Saturday, February 19, 2022

The Enemy

The Enemy
by Lee Child
Recommended Ages: 15+

As I continue skipping around the long series of action-adventure novels featuring Jack Reacher, filling in gaps in the sequence at random, this book is a bit of a blast from the past – taking me back to the early part of the series in which the narrator is Reacher himself, in the first person; but even farther than that, to when he was still a Military Police major in the U.S. Army's 110th Special Unit. He's 29 years old, pretty much smack in the middle of his career as a brilliant investigator and, er, let's put a positive spin on it and call him a self-starter with an idiosyncratic outlook. Alternately, you might call him a hard-headed pragmatist whose insubordination dial goes to 11, and note that it explains exactly why he never ranked higher than a major despite his talent, and got busted down to a captain at least a couple times. You can also faintly detect the traits that will lead him to become a rootless nomad after he gets out of the Army. But as the year turns from 1989 to 1990, he's still a guy who has never, since birth, experienced life outside the military, and who knows how to play the military game better than most, and has no plans ever to do anything else. This might, in fact, be the adventure that changes that for him and opens the door to the Reacher lifestyle fans of the series know.

So, what's going on at the start of 1990? Relevant to the U.S. Army, the Berlin Wall is coming down; the Cold War is approaching room temperature; the invasion of Panama is underway, with only days left in Manuel Noriega's dictatorship; and the Army's Armored division is staring down the barrel of a huge, irreversible change in the way warfare is waged. Relevant to Jack Reacher, he's just been yanked out of the field in Panama and sent, on short notice and with no explanation whatsoever, to serve as the MP executive officer at Ford Bird in North Carolina. Strangely, the MP commanding officer has been sent away on detatched duty at the same time, leaving Reacher as acting CO of the base's military police. Even more strangely, exactly the same thing has been going on at bases all over the country, all at the same time, putting the best and brightest middling-rank MP officers in all the key positions, and none of them know why. It's as if someone, somewhere, knows that something is about to happen. And then something happens, right outside Fort Bird.

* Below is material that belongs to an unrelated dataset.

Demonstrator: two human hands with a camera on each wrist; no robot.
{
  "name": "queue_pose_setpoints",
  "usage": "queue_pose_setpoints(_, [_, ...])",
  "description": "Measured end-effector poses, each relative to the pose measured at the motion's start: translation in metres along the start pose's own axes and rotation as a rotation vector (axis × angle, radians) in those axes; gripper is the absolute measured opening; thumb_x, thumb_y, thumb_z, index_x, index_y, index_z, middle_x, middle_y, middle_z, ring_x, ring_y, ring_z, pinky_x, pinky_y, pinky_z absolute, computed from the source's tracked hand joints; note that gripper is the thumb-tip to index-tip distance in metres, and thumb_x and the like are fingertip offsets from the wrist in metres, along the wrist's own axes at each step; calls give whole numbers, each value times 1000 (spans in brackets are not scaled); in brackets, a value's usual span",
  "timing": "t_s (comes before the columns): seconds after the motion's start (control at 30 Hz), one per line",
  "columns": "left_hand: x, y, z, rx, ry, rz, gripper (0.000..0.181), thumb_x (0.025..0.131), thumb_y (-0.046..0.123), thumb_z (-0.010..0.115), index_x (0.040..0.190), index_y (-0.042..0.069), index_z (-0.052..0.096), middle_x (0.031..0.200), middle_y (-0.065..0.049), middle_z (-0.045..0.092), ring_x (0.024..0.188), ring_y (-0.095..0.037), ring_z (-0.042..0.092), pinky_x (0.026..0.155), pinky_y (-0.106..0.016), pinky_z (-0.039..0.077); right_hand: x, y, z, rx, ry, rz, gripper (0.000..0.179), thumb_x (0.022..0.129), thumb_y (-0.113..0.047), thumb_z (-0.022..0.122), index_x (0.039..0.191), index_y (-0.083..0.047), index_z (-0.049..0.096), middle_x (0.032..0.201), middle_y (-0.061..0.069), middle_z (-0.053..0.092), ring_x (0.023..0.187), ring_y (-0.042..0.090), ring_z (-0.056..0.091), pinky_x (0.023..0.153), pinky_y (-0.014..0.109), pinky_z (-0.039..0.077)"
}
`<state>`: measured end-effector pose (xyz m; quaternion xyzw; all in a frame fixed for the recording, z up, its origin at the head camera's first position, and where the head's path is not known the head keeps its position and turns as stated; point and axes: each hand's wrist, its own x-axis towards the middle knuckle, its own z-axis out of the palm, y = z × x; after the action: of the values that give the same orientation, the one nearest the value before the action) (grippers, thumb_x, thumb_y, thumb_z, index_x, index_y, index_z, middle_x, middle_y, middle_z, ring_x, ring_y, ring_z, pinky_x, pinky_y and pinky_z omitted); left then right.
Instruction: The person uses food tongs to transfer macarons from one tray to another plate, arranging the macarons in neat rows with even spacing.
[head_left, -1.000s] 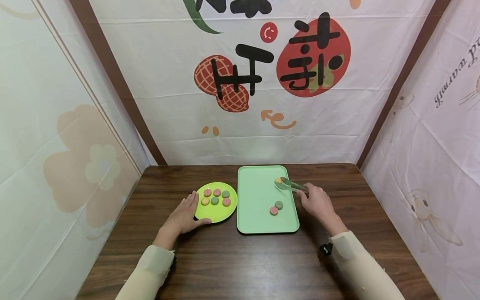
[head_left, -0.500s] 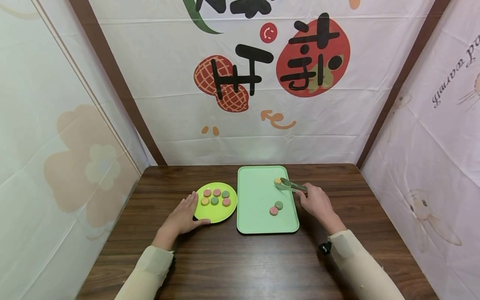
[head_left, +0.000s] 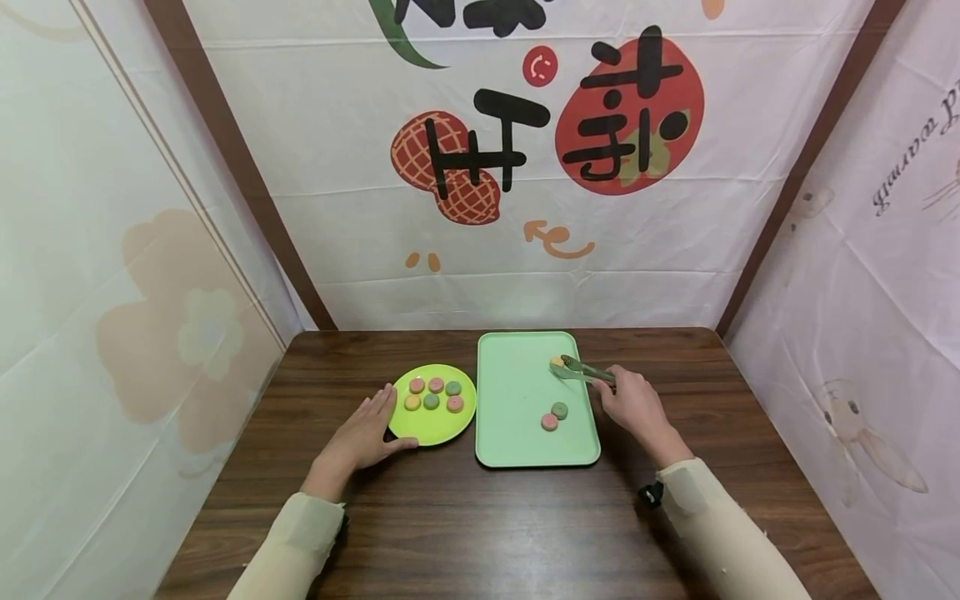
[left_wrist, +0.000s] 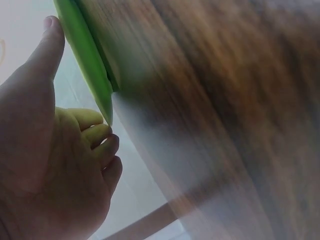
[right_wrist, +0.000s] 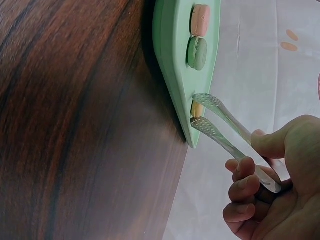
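My left hand (head_left: pixel 363 432) rests at the left rim of a round lime-green plate (head_left: pixel 433 429), thumb along its near edge and fingers extended. Pink, green and yellow macarons lie in two rows on that plate. In my right hand (head_left: pixel 636 408) I hold metal tongs (right_wrist: pixel 229 116) between thumb and curled fingers. Their perforated tips stand on either side of a yellow macaron (right_wrist: pixel 197 108) near the far right edge of the mint-green tray (head_left: pixel 510 442). Lower on this tray sit a green macaron (head_left: pixel 559 410) and a pink macaron (head_left: pixel 550 422), side by side.
Plate and tray stand next to each other on a dark wood-grain table (head_left: pixel 465 533). White printed cloth (head_left: pixel 360 283) hangs behind the table and at both sides, with brown strips (head_left: pixel 255 183) at the corners.
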<state>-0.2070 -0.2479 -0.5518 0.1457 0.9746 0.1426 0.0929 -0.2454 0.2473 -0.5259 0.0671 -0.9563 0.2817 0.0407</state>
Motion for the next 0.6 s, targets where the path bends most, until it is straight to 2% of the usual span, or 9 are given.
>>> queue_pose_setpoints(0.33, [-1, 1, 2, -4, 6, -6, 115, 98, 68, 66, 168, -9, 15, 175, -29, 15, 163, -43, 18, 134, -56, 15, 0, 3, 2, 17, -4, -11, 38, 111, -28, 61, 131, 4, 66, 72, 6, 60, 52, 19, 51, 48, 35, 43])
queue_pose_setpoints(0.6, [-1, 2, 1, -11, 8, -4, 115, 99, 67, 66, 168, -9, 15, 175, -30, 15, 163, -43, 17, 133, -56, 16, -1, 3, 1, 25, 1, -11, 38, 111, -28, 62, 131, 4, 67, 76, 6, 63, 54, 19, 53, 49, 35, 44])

What happens, you ask? Don't worry, I'm getting to that. It starts when a two-star general drops dead of a heart attack in a seedy motel, apparently while meeting somebody for sex. That's not much of a start for a mystery thriller, I'll grant you. But a couple things about the death bother Reacher from the drop. First, the general is a member of Armored, not Infantry; so why is he hanging around Fort Bird, an infantry base? And why, if he's just dallying with a cheap hooker, would he drive 300 miles each way during a layover in Washington, D.C. while en route from Germany to California for an Armored conference? And where the heck is his briefcase, in which he must have had his wallet, travel papers and conference agenda? And when the wallet turns up, why is the agenda missing? And why do the general's aides swear there was no agenda for the meeting, which is preposterous?

Before Reacher and an attractive young lieutenant named Summer can even begin to answer these questions, the puzzle deepens. It can't be a coincidence that the general's wife was the victim of a homicide only hours after her husband died. Nor that the same, unique weapon used to cave in her skull in Virginia was used again at Fort Bird, a few days later, in the murder of a Delta Force sergeant that's been staged to look like a gay-bashing crime. Nor that the colonel in command of the Delta Force unit at Fort Bird disappeared from his golf club in Raleigh, N.C. that same night, only to be found shot to death in an alley in Columbia, S.C. with a baggie of heroin obviously planted on his body. The pieces refuse to fit together, as the one soldier who looks good for the shooting turns out to have been up to entirely different mischief that night, and the Armored general's trusty aides all have frustratingly solid alibis, and Reacher's boss – a sometime Intelligence officer recently put in command of the entire 110th – is ordering him to whitewash the entire investigation, and backs up his orders with threats and attempts to frame Reacher for the very crimes he is trying to solve. Between that and a little unauthorized leave Reacher has to take – partly for personal reasons, and partly to continue sleuthing outside his general's interference – the lawman risks becoming an outlaw in order to get at a truth that powerful forces within the army don't want him to find.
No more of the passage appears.